REQUIRED ACTION - Examine each line of the listing below. Copy those in which the string "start" appears.

┏━━

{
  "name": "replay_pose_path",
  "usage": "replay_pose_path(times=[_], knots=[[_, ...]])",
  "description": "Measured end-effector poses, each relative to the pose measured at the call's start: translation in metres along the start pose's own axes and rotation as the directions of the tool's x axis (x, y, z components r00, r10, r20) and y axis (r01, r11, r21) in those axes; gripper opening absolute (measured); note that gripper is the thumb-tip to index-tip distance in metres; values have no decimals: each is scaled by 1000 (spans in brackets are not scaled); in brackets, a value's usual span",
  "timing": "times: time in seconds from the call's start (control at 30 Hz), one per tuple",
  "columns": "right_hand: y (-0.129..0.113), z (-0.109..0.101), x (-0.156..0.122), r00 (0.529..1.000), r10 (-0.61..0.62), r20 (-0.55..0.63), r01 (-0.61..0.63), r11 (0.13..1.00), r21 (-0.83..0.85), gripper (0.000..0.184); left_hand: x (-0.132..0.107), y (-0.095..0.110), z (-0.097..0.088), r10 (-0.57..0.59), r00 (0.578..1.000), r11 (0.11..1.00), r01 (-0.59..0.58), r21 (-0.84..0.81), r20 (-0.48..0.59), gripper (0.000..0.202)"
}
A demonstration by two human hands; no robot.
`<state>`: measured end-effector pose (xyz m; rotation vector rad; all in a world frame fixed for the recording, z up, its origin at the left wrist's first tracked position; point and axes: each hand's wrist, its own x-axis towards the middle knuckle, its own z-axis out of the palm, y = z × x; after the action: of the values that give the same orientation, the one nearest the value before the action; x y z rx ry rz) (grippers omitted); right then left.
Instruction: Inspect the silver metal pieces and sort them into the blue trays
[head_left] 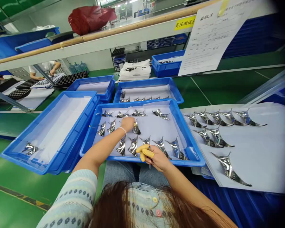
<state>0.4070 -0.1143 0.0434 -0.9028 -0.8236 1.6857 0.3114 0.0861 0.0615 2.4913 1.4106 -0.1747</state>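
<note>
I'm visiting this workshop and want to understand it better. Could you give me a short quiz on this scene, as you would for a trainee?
1. What are the yellow covers on the fingers of the right hand called?
2. True or false: a bracelet circles the wrist of the left hand.
3. Where does the white sheet holding polished metal pieces lie in relation to the blue tray under the hands? A: left of it. B: right of it. C: behind it.

Key: 1. finger cots; 2. true; 3. B.

Yellow label (184, 22) on the white rail (114, 39), reading 高压测试, last character unclear; paper sheet (209, 38) too blurred to read
</note>
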Motion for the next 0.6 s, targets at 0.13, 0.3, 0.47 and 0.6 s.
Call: replay_pose_path(times=[0.13,0.3,0.47,0.6], knots=[[-5,-10,-2,978,-135,-157,146,987,64,43,-20,0,-27,10,995,990,-24,-140,-102,19],[-35,-21,-1,913,-241,-330,284,955,88,40,-87,-2,-53,183,961,850,-260,-459,-207,19],[-53,9,-3,965,-256,-48,249,960,-126,47,-139,9,-43,299,840,216,-522,-825,-453,36],[-55,28,-8,900,-432,50,429,863,-266,44,-159,16,-30,203,850,180,-521,-834,-487,31]])
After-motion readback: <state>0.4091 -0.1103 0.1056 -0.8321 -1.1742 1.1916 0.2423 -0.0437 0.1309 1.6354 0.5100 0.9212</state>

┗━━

REPLY TO THE TASK -
  "description": "Measured end-effector poses, each relative to the pose measured at the call's start: translation in metres along the start pose's own axes and rotation as the directions of the tool's x axis (x, y, z components r00, r10, r20) and y axis (r01, r11, r21) in those axes; gripper opening absolute (measured); note that gripper is the thumb-tip to index-tip distance in metres; values have no decimals: each is scaled by 1000 (spans in brackets are not scaled); in brackets, a value's usual span",
  "timing": "times: time in seconds from the call's start (control at 30 Hz), one per tuple",

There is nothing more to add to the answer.